Para Bruno Sobral, diretor executivo da Confederação Nacional de Saúde, Hospitais, Estabelecimentos e Serviços (CNSaúde), os critérios de qualidade previsto pela ANS são insuficientes:

– Nós defendemos que com a exclusão de um hospital acreditado deveria ser obrigatória a inclusão de outro hospital com essa qualificação. Outra opção seria permitir o redesenho contrato, sem aquele hospital a ser ofertado ao consumidor com outro preço, outras condições. Da forma como foi posta a regra, facilitaa exclusão e substituição por unidades sem a mesma qualificação.

Serviços especializados

Na avaliação de Marcos Novais, superientendente executivo da Associação Brasileira de Planos de Saúde (Abramge),  a questão geográfica não será um problema, pensando que boa parte dos usuários da saúde suplementar está concentrado nas capitais.

– Apenas 8% dos prestadores são acreditados, o que é um indicador de qualidade. É preciso que se estabeleça critérios que permitam ao consumidor verificar se aquele hospital tem a qualidade que a reputação lhe confere, assim como se outra unidade sem tanto renome pode oferecer qualidade semelhante.

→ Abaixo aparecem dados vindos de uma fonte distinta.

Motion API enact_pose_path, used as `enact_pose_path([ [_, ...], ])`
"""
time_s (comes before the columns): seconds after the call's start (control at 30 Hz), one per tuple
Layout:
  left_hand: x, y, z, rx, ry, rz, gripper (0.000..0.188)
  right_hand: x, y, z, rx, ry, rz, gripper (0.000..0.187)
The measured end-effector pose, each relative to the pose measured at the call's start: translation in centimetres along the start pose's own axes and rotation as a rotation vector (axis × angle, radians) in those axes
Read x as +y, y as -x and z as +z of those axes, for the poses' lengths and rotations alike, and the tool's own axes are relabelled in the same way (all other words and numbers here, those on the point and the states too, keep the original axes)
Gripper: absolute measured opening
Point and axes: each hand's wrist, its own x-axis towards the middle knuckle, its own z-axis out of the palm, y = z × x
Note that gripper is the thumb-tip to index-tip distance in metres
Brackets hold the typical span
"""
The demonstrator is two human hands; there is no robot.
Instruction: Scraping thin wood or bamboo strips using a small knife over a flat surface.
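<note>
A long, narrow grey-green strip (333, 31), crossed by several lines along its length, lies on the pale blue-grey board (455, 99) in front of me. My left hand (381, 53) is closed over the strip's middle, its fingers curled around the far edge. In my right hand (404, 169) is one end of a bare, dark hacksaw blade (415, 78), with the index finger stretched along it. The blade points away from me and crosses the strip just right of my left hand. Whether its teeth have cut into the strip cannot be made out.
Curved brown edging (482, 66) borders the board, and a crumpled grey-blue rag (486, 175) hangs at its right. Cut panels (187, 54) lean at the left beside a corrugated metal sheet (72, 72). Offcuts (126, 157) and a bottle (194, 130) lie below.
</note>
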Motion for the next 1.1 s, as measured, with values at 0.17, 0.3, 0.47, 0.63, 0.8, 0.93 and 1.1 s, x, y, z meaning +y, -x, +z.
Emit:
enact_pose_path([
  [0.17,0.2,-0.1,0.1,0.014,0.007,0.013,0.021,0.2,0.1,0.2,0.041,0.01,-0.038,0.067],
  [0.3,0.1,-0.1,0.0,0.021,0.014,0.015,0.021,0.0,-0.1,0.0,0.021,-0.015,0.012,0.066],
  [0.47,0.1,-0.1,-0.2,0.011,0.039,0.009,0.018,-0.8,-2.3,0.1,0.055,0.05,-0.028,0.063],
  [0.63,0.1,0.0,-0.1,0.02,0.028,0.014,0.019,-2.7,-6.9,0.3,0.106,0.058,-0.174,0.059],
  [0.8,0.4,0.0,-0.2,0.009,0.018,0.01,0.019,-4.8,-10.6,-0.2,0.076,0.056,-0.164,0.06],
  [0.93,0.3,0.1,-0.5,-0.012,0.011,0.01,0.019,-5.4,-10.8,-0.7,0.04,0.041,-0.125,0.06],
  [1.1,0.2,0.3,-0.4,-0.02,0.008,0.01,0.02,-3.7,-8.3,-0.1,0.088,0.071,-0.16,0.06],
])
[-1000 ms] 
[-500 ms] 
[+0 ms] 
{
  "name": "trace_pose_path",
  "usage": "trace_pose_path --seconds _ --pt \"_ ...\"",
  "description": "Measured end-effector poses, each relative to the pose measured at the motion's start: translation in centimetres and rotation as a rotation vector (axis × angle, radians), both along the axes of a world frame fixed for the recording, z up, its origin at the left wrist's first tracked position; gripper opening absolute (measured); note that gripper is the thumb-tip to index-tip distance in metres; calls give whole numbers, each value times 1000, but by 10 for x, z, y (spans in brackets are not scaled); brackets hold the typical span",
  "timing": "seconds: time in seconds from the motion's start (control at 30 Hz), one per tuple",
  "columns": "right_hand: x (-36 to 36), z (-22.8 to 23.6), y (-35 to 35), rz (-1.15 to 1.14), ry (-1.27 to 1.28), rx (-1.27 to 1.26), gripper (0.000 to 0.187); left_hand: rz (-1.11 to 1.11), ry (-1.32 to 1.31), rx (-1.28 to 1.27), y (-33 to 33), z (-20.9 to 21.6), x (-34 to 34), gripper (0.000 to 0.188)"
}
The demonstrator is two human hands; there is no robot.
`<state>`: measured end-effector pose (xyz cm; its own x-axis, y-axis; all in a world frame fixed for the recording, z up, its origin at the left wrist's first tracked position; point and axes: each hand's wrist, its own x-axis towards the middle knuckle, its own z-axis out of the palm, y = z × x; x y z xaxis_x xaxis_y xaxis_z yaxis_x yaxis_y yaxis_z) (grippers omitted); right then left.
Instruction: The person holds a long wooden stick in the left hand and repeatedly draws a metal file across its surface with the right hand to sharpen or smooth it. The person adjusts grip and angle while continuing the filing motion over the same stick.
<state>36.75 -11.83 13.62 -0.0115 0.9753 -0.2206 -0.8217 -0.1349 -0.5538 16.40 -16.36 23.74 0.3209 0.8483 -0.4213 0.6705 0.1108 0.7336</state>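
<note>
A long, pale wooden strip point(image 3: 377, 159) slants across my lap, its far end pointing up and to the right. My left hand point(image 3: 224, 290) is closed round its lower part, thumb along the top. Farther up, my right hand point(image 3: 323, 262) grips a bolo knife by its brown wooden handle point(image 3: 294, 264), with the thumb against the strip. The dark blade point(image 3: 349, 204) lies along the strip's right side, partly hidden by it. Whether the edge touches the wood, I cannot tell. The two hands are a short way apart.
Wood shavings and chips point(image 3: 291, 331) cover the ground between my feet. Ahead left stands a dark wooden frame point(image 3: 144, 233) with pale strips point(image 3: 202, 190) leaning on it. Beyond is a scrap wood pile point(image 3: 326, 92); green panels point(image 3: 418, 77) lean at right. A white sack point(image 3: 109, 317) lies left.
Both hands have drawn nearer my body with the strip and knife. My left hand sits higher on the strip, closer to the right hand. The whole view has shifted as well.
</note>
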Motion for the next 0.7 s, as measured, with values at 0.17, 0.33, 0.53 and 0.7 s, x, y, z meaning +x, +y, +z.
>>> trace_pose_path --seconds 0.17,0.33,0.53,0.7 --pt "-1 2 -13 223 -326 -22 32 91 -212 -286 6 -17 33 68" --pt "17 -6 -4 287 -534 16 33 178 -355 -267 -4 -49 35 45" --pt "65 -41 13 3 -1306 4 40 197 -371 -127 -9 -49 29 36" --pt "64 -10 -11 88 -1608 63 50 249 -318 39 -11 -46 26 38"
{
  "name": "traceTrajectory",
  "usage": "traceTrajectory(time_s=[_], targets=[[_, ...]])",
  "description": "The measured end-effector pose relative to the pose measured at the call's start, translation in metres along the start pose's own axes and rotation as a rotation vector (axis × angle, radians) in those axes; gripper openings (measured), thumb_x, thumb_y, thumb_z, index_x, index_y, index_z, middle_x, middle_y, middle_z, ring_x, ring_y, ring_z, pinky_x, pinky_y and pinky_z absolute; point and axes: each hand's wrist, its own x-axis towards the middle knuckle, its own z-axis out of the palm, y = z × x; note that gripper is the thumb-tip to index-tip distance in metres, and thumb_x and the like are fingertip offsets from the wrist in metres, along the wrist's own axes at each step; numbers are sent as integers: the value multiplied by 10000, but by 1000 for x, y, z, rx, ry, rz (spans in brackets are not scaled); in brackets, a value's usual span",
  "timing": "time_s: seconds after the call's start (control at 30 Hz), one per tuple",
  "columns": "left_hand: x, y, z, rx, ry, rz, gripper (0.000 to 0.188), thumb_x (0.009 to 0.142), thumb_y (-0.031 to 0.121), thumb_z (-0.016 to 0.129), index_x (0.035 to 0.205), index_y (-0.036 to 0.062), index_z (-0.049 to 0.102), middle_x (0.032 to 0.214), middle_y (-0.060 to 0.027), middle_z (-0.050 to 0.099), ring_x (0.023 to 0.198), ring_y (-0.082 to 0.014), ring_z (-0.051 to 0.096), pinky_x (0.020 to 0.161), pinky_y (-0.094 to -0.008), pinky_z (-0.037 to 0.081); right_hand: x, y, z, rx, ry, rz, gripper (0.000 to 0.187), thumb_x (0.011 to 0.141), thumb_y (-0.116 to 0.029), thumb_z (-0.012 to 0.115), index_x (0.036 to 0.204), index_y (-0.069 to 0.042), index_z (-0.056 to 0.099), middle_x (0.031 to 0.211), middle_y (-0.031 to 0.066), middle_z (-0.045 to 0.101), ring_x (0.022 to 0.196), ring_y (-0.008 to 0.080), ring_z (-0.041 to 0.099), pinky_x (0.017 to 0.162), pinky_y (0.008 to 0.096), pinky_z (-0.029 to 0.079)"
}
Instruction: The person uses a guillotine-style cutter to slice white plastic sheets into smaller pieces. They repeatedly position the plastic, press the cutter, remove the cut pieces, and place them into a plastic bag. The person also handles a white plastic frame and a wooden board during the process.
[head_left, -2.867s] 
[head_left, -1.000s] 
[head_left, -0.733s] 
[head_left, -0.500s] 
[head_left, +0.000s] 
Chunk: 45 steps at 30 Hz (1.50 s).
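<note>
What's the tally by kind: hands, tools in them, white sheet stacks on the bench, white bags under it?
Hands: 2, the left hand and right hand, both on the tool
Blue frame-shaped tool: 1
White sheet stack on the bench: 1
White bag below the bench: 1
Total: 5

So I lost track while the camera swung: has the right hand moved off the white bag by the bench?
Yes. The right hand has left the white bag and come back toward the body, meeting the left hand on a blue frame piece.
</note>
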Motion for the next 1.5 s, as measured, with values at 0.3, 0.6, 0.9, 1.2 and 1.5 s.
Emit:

Novais diz ainda que a oferta segmentada dos serviços oferecidos na substituição de um hospital geral é uma tendência que vem sendo estudada e que pode ser positiva:

– Ao desmembrar os serviços por hospitais ou serviços hospitalizados, além de reduzir riscos como de infecções, no caso de maternidade, ainda se pode prestar um serviço de ainda maior qualidade. Não vejo razão para os consumidores se preocuparem com isso.

O superintendente da Abramge defendeu ainda que sejam divulgados pelos hospitais indíces de infecção, de desfechos os atendimentos, tempo médio de atendimento em casos de emergência, assim como número de procedimentos realizados por especialidades.

Ana Carolina, do Idec, se preocupa que a segmentação dificulte a percepção do consumidor em relação ao serviço ofertado.

Nathália Pompeu, superintendente jurídica da Abramge, chama atenção ainda para o fato que não havia um regramento específico sobre mudanças de rede, apenas um artigo da lei de planos de saúde, a 9.656, e nota técnicas da ANS. Ela pondera, no entanto, que deve haver uma regra diferenciada  para os casos em que o prestador é quem quer romper o contrato:

Não é justo estabelecer o mesmo critério quando o rompimento não parte da operadora, vamos pnderar isso na audiência.

ANS diz que objetivo é dar mais clareza e segurança

Em nota, a ANS afirma entender que a rede hospitalar de prestadores é um fator muito importante na contratação de um plano de saúde. Desta forma, o que está se propondo agora é que as regras sejam aprimoradas e reunidas em normativo específico, para dar mais segurança e clareza ao setor, permitindo que o beneficiário entenda seus direitos e saiba o que cobrar da operadora do seu plano de saúde.

Sobre as críticas à proposta, a agência ressalta “que o setor é composto por atores com interesses antagônicos e que a contribuição de todas é de grande relevância”. Por essa razão, destaca, realiza mais uma etapa de participação social, nesta quarta-feira, quando novas contribuições serão coletadas.

O presidente substituto da ANS, Rogério Scarabel, antecipou que a norma preverá uam revisão em 24 meses.

Confira os principais pontos
Substituição de prestadores hospitalares: propõe critérios de utilização dos serviços hospitalares e do atendimento de urgência e emergência, além do critério relacionado à qualificação do prestador na regra de análise de equivalência na substituição.
Redimensionamento de rede hospitalar por redução: aborda o impacto da massa assistida quando o redimensionamento envolver entidades hospitalares responsáveis por até 80% das internações no plano.
 Portabilidade: inclui o direito do beneficiário à portabilidade de carências quando do descredenciamento de um hospital.
Comunicação aos beneficiários: inclui regras para a comunicação das alterações de rede em espaço reservado no portal da operadora e a comunicação individualizada nos descredenciamentos realizados no município de residência do beneficiário.